While the crimes AH purportedly committed are inexcusable and horrifying, there is far more being reported that is just as terrifying. I heard the news claim that the doc reported AH's cte stage to be something he expected in a 67 year old. I believe someone mentioned AH stopped playing at age 23. He had stage 3 cte in a 27 year old brain. Junior Seau has been mentioned, who had stage 4 cte after 13 years in the nfl. He took his life at age 43.
Think about that for a minute. Disregard any thoughts re "the 32," or AH's miserable choices and actions as an adult.
My mother expressed some worry about myself and my younger brother who played football growing up. Both limited to the HS level. If an old lady with grown son's is wondering about the impact of youth sports on her grown children, the sport is in trouble.
I have a 3 year old son, I don't want him to play youth football. If he wants to in HS, I'd say yes right now. Although that depends when he hits puberty and truely starts developing.
AH stopped playing at age 23 and had stage 3 CTE at age 27.
Maybe he had a head injury from whatever caused his trip to the hospital while in jail. He supposedly beat on a guy at one point too, who knows what physically happened to his head while in prison.
A 27 year old was deemed to have acute CTE. That is the real story here. Disregard the name, disregard the lawsuit.

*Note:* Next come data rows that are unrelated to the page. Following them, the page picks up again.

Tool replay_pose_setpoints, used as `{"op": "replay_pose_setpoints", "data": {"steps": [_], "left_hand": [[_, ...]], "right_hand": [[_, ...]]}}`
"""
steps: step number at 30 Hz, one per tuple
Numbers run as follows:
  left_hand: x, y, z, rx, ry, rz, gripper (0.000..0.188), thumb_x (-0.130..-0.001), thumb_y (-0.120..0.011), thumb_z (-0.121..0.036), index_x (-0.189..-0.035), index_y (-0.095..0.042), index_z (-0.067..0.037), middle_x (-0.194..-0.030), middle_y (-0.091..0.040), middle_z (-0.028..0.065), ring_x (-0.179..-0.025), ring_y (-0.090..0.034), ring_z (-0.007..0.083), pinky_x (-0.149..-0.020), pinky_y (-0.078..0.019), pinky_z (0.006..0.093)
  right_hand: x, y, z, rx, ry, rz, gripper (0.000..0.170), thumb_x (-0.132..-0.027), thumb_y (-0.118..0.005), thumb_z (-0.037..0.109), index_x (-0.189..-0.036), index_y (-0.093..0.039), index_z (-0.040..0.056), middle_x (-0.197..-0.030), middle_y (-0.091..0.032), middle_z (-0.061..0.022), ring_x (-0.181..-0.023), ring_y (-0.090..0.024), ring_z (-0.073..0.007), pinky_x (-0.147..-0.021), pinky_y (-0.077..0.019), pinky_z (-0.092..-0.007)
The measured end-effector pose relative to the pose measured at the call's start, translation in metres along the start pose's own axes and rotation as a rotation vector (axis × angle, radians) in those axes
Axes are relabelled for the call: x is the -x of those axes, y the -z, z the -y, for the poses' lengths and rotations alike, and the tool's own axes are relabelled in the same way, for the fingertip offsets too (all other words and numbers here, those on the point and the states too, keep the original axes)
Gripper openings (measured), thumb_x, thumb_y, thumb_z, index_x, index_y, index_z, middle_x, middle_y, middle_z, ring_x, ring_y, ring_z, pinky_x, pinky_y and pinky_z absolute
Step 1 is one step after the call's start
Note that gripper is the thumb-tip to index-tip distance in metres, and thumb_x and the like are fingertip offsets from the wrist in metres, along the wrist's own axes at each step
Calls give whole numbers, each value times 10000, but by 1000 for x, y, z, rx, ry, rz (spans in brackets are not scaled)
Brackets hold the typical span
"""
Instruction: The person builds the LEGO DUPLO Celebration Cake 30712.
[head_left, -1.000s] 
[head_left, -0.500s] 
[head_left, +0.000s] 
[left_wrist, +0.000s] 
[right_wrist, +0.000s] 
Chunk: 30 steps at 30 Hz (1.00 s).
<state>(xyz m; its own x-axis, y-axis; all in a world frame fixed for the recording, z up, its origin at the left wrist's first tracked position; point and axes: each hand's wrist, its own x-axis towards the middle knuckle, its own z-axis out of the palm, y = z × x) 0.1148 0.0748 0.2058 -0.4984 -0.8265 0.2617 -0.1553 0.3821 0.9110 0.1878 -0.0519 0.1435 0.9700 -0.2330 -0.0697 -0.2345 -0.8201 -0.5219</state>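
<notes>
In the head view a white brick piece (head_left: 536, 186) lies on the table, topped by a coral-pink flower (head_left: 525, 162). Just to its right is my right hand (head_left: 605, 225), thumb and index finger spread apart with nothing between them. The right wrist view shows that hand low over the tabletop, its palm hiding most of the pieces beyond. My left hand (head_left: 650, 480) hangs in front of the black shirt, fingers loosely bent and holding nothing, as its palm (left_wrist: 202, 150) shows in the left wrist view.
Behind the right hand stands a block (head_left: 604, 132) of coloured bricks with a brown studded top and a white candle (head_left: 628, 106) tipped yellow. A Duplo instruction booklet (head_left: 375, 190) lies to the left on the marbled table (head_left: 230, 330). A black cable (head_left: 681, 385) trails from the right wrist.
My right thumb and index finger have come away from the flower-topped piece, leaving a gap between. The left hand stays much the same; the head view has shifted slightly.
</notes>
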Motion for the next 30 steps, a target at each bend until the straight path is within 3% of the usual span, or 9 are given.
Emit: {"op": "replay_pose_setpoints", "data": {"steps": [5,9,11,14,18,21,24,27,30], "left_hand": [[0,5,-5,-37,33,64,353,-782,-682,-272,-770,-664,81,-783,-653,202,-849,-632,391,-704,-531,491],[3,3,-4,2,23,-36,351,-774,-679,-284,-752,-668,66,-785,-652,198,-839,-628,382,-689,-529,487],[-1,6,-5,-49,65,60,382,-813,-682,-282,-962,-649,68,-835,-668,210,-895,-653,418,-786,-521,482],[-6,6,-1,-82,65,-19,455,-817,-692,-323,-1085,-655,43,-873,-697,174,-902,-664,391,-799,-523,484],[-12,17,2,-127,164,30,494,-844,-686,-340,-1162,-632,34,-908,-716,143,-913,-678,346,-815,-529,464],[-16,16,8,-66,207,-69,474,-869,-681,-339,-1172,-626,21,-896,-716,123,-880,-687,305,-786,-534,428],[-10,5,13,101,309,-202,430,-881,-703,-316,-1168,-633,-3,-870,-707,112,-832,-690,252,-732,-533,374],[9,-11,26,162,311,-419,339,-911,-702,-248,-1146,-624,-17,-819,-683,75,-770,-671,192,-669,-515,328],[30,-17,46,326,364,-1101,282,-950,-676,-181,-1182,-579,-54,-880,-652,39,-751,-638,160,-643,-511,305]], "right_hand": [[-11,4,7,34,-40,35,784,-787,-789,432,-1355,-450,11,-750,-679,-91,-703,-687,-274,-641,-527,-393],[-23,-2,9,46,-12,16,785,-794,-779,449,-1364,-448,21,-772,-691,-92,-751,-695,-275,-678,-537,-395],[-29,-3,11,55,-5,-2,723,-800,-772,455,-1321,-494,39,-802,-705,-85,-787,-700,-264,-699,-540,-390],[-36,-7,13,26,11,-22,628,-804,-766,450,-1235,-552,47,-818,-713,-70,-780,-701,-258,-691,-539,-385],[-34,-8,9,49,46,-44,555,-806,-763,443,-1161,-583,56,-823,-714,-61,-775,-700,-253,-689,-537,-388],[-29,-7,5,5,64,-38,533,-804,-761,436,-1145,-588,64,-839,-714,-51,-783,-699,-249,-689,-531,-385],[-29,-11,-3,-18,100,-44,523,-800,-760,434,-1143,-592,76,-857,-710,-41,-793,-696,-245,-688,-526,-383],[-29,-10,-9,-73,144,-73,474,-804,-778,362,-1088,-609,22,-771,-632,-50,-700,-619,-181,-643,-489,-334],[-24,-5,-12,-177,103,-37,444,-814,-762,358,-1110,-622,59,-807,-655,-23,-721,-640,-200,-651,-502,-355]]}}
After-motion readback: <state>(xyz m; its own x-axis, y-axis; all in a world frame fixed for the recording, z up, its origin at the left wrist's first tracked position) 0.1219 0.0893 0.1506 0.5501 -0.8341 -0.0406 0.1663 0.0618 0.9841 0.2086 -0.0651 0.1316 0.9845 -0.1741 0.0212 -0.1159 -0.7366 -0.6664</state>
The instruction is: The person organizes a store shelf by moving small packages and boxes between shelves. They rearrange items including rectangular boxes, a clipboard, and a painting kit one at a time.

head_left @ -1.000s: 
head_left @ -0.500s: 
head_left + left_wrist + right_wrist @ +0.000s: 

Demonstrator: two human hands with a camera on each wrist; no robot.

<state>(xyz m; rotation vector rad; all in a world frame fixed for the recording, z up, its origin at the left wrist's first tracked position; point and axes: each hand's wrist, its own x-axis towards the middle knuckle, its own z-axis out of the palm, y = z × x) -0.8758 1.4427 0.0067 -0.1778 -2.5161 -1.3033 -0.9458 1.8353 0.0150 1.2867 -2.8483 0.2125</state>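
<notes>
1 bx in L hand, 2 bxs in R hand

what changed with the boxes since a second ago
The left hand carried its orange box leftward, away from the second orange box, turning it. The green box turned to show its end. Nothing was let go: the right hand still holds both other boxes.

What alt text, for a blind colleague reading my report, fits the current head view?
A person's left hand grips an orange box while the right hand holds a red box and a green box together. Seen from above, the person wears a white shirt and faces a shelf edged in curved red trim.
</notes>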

Did the fact that the player entered the nfl so young contribute to the advanced stages? I remember many of "us fans" expounding on how young he was and extrapolating performances based on "more experience." To me the big story is what was found. Someone has been spouting off about smoking and drugs, but the only case showing tau deposits re drug use is heroin, at this point. Given heroin is an opiate, I wouldn't be shocked if prescription pain killers caused the same issue. If heroin truely causes this, and there is a link to opiates, I doubt we'd ever hear it (pharmaceutical industry anyone? Why aren't docs ever charged for writing absurd scripts for pain killers?). How you can determine heroin caused tau deposits is above my pay grade. So how about we leave that out, and acknowledge that a person sustained enough damage to their melon by age 23 (more possible physical trauma thereafter is acknowledged) to have stage 3 cte.
It feels like many docs are cautioning any type of repetitive "trauma" (heading a soccer ball, for example) in young children more and more, citing developing brains.
As intricate and complex as a mind and personality can be, it is ultimately a lump of soft tissue, in a sac of fluid, inside a shell. The mind is so nuanced we as a society can't agree on what gender somebody is, physiology be damned, with supposed "healthy" brains. Damage the organ responsible for all of that?
A 27 year old's brain was deemed to have advanced CTE, that is the story.